**WHAT YOU HAVE TO DO:** Return every line from the records below in which the word "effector" is found.

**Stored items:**
::::::::

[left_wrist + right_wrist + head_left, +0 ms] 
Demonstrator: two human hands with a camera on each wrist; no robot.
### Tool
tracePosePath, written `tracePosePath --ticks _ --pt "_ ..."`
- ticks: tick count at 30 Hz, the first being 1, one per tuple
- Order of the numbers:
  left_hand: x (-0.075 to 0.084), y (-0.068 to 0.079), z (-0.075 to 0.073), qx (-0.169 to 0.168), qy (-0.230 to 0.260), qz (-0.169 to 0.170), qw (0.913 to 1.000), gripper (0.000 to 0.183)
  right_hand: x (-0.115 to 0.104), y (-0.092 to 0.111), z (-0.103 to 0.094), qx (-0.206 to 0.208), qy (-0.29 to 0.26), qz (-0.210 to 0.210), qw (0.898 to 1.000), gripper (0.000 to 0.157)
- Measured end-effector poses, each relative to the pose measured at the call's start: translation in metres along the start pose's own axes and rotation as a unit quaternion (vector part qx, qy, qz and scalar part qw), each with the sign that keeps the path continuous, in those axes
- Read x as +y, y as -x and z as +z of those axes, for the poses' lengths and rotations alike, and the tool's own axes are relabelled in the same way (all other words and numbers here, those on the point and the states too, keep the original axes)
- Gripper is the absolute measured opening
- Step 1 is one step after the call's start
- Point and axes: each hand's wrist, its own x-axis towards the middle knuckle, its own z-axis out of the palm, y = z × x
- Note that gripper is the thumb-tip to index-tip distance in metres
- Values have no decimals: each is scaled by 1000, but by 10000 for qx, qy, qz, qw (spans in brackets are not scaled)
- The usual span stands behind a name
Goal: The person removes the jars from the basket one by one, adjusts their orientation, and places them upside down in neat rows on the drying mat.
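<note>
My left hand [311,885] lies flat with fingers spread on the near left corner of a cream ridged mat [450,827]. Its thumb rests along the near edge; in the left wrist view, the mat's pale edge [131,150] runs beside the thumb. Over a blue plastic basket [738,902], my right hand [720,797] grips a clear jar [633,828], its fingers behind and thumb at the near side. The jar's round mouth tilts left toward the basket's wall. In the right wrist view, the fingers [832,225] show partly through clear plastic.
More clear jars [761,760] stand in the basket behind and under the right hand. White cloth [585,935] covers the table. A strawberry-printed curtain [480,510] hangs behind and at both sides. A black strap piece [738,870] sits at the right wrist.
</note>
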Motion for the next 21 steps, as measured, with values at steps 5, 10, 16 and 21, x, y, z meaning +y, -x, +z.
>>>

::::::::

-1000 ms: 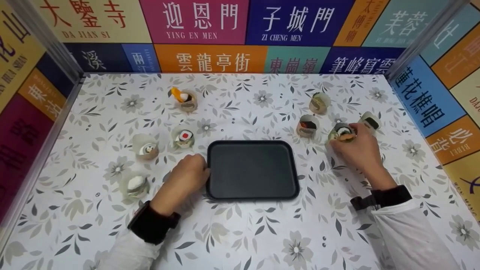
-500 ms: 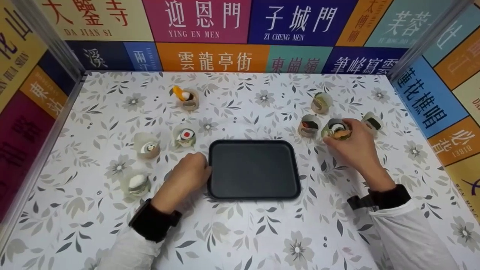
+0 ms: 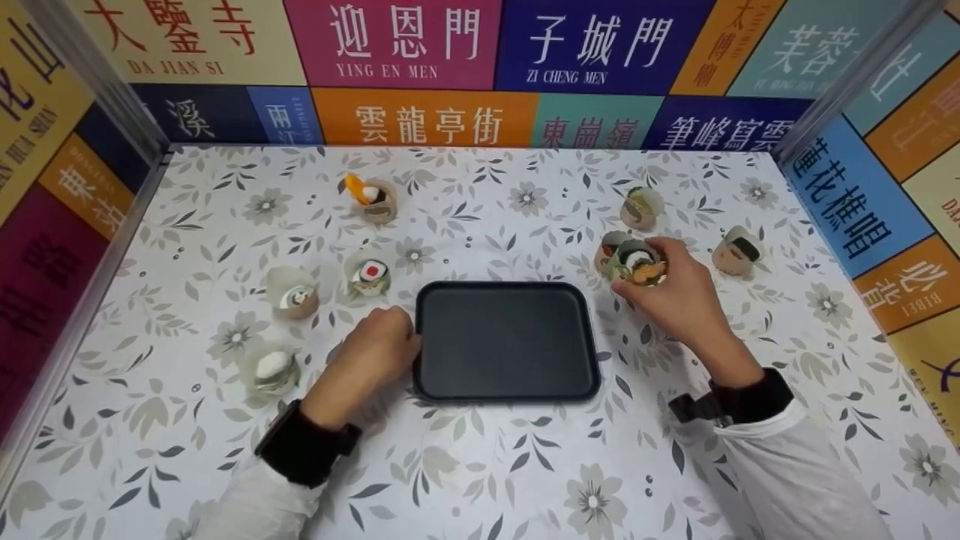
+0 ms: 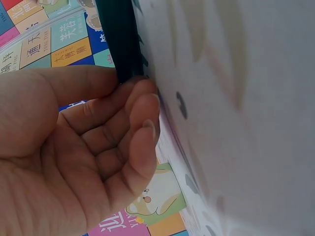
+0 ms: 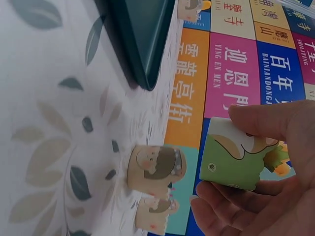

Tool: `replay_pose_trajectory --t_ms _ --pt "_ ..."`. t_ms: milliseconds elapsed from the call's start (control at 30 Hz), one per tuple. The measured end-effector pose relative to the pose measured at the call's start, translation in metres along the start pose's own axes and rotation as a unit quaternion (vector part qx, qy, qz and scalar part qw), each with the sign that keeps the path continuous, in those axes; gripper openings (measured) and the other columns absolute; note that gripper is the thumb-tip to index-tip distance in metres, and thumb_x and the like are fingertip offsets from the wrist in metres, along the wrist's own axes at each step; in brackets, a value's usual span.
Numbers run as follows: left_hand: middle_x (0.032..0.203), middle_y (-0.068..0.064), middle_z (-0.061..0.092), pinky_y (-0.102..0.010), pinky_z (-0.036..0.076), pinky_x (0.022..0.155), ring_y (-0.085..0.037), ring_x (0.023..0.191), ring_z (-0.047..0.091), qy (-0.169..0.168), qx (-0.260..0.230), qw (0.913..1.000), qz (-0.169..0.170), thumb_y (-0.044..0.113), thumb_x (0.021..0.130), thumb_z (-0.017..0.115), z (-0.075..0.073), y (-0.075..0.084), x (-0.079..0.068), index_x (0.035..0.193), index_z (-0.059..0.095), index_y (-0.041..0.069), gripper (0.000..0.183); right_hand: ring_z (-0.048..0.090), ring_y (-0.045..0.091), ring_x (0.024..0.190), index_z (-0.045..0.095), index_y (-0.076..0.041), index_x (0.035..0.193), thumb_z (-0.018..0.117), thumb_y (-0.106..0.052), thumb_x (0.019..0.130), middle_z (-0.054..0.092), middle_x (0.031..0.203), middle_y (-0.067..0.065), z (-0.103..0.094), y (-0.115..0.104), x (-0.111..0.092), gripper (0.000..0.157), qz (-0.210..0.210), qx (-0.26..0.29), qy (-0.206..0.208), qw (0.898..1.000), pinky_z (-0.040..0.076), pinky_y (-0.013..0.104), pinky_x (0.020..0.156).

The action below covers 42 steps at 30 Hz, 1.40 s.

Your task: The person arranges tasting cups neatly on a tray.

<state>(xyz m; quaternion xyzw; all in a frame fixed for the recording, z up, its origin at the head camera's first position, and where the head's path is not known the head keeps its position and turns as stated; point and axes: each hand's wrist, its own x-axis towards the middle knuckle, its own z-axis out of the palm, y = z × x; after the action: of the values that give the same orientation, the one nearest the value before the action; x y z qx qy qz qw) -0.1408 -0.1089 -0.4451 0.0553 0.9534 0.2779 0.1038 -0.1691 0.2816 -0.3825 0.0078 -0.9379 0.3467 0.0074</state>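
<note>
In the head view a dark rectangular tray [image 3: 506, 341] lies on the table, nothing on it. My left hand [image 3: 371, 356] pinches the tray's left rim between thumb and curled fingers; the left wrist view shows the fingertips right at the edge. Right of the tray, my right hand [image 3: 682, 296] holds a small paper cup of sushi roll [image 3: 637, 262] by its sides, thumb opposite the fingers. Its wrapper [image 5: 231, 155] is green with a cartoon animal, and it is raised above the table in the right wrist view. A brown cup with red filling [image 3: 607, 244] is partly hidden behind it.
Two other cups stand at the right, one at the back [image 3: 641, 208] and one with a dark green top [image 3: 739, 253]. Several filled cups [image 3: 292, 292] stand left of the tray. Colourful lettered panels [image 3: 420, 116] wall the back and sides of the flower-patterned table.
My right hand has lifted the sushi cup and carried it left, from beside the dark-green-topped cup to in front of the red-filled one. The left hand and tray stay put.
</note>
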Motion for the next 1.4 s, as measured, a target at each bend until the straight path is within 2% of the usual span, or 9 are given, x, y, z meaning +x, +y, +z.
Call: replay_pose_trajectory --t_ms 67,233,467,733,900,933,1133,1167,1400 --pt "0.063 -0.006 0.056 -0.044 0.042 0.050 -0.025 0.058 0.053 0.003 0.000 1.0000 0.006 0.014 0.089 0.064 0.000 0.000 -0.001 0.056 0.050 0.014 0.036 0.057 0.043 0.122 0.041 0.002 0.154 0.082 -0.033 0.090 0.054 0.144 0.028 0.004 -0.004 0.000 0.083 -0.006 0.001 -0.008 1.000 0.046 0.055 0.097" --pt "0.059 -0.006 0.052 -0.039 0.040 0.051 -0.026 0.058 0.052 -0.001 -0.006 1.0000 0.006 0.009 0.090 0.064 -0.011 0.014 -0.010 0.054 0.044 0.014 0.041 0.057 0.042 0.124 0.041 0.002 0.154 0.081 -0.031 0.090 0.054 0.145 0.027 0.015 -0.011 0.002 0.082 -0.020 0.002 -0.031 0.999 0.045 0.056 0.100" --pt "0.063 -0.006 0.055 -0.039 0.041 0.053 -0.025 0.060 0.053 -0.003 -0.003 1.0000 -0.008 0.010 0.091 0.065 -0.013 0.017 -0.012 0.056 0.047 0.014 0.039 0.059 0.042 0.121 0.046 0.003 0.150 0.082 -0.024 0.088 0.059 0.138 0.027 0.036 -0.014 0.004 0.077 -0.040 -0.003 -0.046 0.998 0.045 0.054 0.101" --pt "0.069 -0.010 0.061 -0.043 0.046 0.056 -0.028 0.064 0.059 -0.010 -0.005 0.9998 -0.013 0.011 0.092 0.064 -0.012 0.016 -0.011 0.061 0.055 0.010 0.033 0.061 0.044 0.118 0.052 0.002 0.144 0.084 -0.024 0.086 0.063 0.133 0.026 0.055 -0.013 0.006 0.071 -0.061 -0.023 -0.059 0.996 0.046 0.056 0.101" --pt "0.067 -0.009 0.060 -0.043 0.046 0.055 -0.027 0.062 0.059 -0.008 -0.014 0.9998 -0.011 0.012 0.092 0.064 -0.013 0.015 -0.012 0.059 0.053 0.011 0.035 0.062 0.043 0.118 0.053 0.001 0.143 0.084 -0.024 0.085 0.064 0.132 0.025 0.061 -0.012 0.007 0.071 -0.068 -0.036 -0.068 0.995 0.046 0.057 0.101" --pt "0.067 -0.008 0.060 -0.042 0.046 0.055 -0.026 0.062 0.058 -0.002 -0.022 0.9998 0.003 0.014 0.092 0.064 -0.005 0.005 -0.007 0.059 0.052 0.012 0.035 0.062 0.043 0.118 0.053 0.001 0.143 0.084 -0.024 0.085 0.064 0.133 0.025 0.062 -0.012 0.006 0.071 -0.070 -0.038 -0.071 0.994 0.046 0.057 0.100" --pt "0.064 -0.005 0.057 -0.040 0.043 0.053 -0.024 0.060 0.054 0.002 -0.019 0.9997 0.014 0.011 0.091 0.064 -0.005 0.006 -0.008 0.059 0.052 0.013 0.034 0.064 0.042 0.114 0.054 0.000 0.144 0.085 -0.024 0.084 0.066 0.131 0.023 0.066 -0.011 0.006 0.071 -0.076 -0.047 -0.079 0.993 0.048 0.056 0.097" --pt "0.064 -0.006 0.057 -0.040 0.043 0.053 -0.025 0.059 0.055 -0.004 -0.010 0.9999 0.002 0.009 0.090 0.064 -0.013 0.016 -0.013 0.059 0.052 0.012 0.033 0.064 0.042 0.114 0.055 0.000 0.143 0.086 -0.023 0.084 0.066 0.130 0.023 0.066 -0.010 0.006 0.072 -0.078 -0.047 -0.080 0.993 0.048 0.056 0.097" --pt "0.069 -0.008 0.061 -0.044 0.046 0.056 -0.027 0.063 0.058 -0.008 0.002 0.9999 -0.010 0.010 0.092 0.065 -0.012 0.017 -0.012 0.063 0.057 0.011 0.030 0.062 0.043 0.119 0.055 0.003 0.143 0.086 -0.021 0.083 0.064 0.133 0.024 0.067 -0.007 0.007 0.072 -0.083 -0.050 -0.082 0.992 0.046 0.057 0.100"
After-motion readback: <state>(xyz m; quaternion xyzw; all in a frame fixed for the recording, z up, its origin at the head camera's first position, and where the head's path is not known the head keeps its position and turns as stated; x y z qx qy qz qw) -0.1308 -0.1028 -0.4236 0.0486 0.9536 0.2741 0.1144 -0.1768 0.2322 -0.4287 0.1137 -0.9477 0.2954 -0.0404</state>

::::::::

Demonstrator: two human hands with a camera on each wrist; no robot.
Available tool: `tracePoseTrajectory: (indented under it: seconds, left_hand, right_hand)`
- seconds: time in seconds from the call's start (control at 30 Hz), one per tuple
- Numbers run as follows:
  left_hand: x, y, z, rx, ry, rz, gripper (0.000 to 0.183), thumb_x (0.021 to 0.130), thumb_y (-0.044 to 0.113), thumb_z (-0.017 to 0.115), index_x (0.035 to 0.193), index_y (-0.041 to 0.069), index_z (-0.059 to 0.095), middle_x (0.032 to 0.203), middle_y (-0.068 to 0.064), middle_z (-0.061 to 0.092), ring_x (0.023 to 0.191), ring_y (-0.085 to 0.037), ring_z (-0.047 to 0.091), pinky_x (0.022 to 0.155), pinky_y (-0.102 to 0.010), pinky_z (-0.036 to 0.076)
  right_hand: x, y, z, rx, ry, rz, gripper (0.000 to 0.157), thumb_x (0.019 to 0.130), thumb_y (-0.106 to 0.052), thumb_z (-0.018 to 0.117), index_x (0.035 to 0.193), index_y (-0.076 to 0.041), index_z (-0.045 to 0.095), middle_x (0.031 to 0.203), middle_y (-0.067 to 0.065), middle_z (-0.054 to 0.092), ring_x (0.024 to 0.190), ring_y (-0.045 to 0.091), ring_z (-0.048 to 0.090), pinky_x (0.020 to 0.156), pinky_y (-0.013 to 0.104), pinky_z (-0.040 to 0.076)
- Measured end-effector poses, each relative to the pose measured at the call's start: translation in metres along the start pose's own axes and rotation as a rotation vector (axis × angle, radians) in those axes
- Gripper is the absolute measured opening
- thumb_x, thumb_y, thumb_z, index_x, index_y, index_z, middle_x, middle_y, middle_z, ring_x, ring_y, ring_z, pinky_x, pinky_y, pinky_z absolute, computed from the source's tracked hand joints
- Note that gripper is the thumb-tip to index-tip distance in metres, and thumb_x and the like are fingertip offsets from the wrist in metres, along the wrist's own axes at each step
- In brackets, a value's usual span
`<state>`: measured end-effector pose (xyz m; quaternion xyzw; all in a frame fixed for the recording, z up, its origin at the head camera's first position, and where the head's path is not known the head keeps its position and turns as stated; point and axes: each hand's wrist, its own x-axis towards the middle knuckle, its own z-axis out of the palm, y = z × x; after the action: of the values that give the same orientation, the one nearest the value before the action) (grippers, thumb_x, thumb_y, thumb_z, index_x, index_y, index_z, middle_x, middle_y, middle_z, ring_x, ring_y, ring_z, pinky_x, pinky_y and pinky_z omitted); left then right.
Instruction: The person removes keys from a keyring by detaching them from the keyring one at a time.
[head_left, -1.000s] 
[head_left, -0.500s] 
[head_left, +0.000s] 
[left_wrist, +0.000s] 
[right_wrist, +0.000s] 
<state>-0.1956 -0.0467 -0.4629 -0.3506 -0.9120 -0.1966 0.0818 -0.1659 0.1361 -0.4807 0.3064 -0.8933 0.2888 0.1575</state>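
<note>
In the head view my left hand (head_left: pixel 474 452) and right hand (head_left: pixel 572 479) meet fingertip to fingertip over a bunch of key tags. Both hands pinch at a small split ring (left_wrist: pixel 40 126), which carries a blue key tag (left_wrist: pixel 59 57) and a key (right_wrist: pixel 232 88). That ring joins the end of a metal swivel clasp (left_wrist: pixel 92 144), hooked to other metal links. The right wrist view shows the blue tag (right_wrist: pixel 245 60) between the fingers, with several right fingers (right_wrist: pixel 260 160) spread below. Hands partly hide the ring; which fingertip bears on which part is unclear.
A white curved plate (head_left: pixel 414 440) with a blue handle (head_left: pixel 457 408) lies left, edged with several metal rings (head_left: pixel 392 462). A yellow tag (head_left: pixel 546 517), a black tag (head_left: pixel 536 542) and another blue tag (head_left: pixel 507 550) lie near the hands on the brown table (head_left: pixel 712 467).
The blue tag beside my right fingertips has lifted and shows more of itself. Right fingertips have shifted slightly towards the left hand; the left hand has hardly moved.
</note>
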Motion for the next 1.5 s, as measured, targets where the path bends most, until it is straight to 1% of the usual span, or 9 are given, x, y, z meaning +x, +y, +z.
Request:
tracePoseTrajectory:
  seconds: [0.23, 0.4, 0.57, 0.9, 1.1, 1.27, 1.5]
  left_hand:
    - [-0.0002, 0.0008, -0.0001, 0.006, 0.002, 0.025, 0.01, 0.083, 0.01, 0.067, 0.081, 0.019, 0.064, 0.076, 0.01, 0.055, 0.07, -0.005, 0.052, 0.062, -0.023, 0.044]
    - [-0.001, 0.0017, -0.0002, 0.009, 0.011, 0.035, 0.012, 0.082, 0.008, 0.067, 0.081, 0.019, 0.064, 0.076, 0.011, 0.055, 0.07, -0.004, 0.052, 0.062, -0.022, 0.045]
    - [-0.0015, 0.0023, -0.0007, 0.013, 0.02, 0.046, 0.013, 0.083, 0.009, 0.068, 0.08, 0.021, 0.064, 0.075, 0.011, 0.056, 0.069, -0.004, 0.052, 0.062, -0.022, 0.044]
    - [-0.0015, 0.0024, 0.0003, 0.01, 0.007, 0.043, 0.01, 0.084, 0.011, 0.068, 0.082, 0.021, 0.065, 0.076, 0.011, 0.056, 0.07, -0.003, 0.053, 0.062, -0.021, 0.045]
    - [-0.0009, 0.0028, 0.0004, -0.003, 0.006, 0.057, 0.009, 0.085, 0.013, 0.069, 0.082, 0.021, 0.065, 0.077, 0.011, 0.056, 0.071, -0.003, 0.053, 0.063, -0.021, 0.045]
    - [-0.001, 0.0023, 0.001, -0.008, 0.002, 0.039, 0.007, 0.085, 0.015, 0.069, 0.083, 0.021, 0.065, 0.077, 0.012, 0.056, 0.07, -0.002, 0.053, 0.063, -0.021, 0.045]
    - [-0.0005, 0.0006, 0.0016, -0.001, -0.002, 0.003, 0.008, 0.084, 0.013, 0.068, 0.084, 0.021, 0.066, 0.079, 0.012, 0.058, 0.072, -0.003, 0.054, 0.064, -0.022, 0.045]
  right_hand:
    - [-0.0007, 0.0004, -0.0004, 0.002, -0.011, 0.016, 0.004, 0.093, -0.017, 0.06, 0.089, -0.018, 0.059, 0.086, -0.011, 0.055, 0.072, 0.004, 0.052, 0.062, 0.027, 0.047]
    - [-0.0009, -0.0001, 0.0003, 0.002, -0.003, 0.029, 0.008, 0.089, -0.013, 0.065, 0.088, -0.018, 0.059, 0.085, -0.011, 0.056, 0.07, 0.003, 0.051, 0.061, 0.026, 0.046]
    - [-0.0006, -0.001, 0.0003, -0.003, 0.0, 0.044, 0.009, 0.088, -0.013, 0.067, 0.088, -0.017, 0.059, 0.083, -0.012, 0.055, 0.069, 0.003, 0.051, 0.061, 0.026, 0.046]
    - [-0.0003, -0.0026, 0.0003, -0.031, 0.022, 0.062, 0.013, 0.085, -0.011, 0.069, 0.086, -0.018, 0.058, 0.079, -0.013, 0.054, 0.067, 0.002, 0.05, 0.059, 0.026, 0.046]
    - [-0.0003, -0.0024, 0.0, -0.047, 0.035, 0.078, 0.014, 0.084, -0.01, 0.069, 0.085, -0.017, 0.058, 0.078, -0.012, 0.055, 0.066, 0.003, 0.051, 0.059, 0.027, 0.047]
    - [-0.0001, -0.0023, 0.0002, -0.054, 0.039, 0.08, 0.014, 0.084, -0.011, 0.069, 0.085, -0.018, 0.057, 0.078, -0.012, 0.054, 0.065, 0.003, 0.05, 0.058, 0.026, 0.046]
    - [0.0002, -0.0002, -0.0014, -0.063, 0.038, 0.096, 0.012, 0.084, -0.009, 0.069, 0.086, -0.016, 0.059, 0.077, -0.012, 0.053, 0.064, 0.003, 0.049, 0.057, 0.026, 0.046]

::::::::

**RESPONSE BOX:**
- Measured end-effector poses, each relative to the pose measured at the call's start: translation in metres along the start pose's own axes and rotation as a unit quaternion (vector part qx, qy, qz and scalar part qw), each with the sign that keeps the path continuous, in those axes
Tool: `replay_pose_trajectory --t_ms _ --pt "_ ..."`. t_ms: milliseconds elapsed from the call's start (control at 30 Hz), one per tuple. The measured end-effector pose relative to the pose measured at the call's start, translation in metres along the start pose's own axes and rotation as a unit quaternion (vector part qx, qy, qz and scalar part qw), each with the sign that keeps the path continuous, in those axes; gripper openings (measured) and the other columns absolute; note that gripper is the thumb-tip to index-tip distance in metres, and thumb_x and the like are fingertip offsets from the wrist in metres, along the wrist's own axes at each step; in brackets, a value's usual span.
- Measured end-effector poses, each relative to the pose measured at the call's start: translation in metres along the start pose's own axes and rotation as a rotation vector (axis × angle, radians) in those axes
`<state>`: measured end-effector pose (xyz m; quaternion xyzw; all in a frame fixed for the recording, z up, its origin at the head camera's first position, and where the head's path is not known the head keeps its position and turns as stated; point and axes: each hand's wrist, its own x-axis towards the middle knuckle, its own z-axis out of the palm, y = z × x; after the action: of the values that give the same orientation, the one nearest the value before the action) (grippers, thumb_x, thumb_y, thumb_z, index_x, index_y, index_z, middle_x, middle_y, middle_z, ring_x, ring_y, ring_z, pinky_x, pinky_y and pinky_z omitted); left then right.

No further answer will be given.